To obtain evidence that Int3 and P50 physically interact, an immune-precipitate (IP) and Western blot (wb) analysis was performed on TNF-α treated HC11-Int3-HA cell. cytoplasmic and nuclear protein extracts (Fig. 2D). Cytoplasmic and nuclear protein extracts were subjected to immunoprecipitation with HA antibody. Western blot of the immunoprecipitates were probed with the anti-P50 (Fig. 2D) antibody. Immunostaining analysis revealed a predominant Int3 binding to P50 in both cytoplasmic and nuclear extracts. Western blot analysis of HC11-Int3-HA cytoplasmic and nuclear extracts showed that the predominant species in the cytoplasmic fraction was P105 precursor and in the nuclear fraction the predominant species was P50 (Fig. 2E), indicating activation of P105 in presence of Int3.

The capability for anchorage-independent growth by tissue culture cells in soft agar is accepted as a measure of their tumor-inducing potential. We have shown previously^13,16 that the HC11 mouse mammary epithelial cells cannot grow in soft agar, whereas HC11-Int3 cells do have this capability¹³. To investigate the effect of NF-κB canonical pathway knockout on HC11-Int3 soft agar growth capability, we treated HC11 and HC11-Int3 cells with, P50-siRNA or Int3-siRNA (Fig. 2F). If the Int3/P50 complex is required to activate NF-κB pathway and confer the capability for Int3 anchorage-independent growth of HC11-Int3 cells, then blocking the expression of P50 should block growth in soft agar of these cells. As shown in Fig. 2F, soft agar growth significantly decreased in absence of P50 compared to HC11-Int3. Knocking down Rbpjk with siRNA has little or no effect on the ability of HC11-Int3 cells to form colonies in soft agar, indicating that Int3 colony formation is Rbpj-independent¹³. These results are compatible with the conclusion that the ability of HC11-Int3 cells for anchorage-independent growth in soft agar is independent of an Int3/Rbpj signaling pathway¹³ and is NF-κB dependent. As a positive control we used Int3-siRNA to block Int3 expression in the HC11-Int3 cells and as expected colony formation was knocked down (Fig. 2F).

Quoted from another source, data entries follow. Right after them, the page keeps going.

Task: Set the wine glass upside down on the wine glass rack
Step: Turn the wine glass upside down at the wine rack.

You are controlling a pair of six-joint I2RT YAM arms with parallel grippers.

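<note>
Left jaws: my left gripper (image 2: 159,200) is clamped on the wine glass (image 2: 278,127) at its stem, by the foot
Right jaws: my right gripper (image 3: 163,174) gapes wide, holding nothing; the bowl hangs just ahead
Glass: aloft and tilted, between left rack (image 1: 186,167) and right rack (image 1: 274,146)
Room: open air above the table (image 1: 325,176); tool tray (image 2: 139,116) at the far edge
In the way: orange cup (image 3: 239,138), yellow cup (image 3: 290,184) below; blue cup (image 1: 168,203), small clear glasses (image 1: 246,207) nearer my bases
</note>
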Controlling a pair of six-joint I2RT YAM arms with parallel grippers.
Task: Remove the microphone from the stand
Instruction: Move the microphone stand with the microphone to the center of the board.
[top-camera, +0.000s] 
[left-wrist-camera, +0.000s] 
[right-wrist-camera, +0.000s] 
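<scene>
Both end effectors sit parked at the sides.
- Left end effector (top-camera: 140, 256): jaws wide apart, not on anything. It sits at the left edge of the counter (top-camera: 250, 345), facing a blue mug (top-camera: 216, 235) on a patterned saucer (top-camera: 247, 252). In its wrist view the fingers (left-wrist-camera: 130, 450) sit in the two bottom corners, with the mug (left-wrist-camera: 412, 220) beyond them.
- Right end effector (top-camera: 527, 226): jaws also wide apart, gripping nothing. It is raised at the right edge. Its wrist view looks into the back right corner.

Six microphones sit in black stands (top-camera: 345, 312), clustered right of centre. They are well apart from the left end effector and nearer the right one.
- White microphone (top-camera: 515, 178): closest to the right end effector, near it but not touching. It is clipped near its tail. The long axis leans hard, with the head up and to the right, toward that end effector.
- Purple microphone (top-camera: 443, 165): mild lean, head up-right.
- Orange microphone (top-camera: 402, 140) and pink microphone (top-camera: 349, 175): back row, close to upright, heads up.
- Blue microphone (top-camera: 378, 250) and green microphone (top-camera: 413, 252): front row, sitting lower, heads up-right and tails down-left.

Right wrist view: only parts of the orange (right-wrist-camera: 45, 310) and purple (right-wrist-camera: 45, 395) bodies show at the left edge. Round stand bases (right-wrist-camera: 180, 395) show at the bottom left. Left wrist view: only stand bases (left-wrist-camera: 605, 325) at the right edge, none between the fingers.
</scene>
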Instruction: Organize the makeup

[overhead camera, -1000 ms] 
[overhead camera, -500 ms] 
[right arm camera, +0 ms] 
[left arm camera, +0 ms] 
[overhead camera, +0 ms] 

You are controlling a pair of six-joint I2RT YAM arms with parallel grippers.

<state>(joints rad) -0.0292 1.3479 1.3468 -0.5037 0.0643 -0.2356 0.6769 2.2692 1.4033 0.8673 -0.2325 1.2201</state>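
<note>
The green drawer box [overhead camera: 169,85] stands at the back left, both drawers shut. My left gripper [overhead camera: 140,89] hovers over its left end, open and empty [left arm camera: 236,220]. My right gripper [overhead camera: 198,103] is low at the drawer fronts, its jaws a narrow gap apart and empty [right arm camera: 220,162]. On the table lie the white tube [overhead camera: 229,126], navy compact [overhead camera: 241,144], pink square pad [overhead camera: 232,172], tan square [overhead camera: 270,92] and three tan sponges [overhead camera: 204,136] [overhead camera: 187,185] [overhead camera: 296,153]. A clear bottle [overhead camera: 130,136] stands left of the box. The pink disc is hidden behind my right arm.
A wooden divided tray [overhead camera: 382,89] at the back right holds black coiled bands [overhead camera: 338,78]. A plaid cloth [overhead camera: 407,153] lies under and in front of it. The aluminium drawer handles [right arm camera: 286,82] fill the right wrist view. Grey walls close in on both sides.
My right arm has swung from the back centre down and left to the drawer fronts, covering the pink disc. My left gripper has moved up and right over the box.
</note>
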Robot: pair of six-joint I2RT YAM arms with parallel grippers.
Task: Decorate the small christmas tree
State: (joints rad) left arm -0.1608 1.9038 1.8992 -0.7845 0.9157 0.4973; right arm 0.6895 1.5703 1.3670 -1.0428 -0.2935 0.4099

Others have shown that Notch-1 binds to the IKKα signalosome²². Therefore, to better understand the cross-talk between Noth-4-Int3 and NF-κB we investigated the binding of Int3 to IKKα and IKKβ. Protein extracts were prepared from HC11-HA and HC11-Int3-HA cells treated with either Int3-siRNA or Rbpj- siRNA. Immunoprecipitates were prepared using an antibody to the HA tag and electrophoretically separated on a polyacrylamide gel followed by blotting on a filter. The filters were reacted with an antibody to either IKKα or IKKβ. As shown in Fig. 3A (lane c) when HC11-Int3-HA cells were treated with Int3-siRNA the level of reactive IKKα and IKKβ was decreased to similar levels as seen in HC11 extracts (Fig. 3A, lane a). Whereas in extracts from cells treated with Rbpj-siRNA (Fig. 3A, lane d) the levels of bound IKKα and IKKβ were similar to that found in immunoprecipitates from untreated HC11-Int3-HA cells (Fig. 3A, lane b). We conclude that both IKKα and IKKβ interact with Int3 independent of Rbpj.

Figure 3.

The interaction between Int3 and IKKα and IKKβ. (A) Co-immuno-precipitation of Int3 with IKKα and IKKβ. Protein extract were prepared from untreated (a) HC11, (b) HC11-Int3 cells and HC11 Int3 cells treated with either (c) Int3-siRNA or (d) Rbpj-siRNA (d) were immunoprecipitated with HA antibody. The immunoprecipitates were analyzed by Western blot analysis using IKKα or IKKβ antibody as described in the Materials and Methods. Decreased levels of IKKα and IKKβ were bound to Int3 in HC11-Int3 cells treated with Int3 siRNA as compared to untreated cell or cells treated with Rbpj siRNA. (B) Int3 transformation ability is IKKβ dependent. Blocking of IKKβ with inhibitor IMD-0354 (5 μM) in HC11-Int3 caused a significant reduction in colony formation in soft agar assay. The reduction is comparable to blocking of Int3 expression by siRNA. (C) Treatment of WAP-Int3 tumor bearing mice with the IKKβ inhibitor IMD-0354. A dose response to 5, 10 and 20 mg/kg/day of IMD-0354. Note that the tumors regressed in the tumor bearing mice receiving 20 mg/kg/day. *Significantly different than day 1, **significantly different from saline control. n = 8 mice/time point. (D) Effect of IMD-0354 treatment on WAP-Int3 Rbpj^−/− mammary tumors. WAP-Int3 and WAP-Int3 Rbpj^−/− tumor bearing mice were treated for 5 days with 20 mg/kg/day. *Significantly different from day 1. Note that the tumor regression in both strains was virtually identical. n = 8 mice/time point (E) When treatment was terminated (day 5) the tumors grew back. n = 8 mice/time point.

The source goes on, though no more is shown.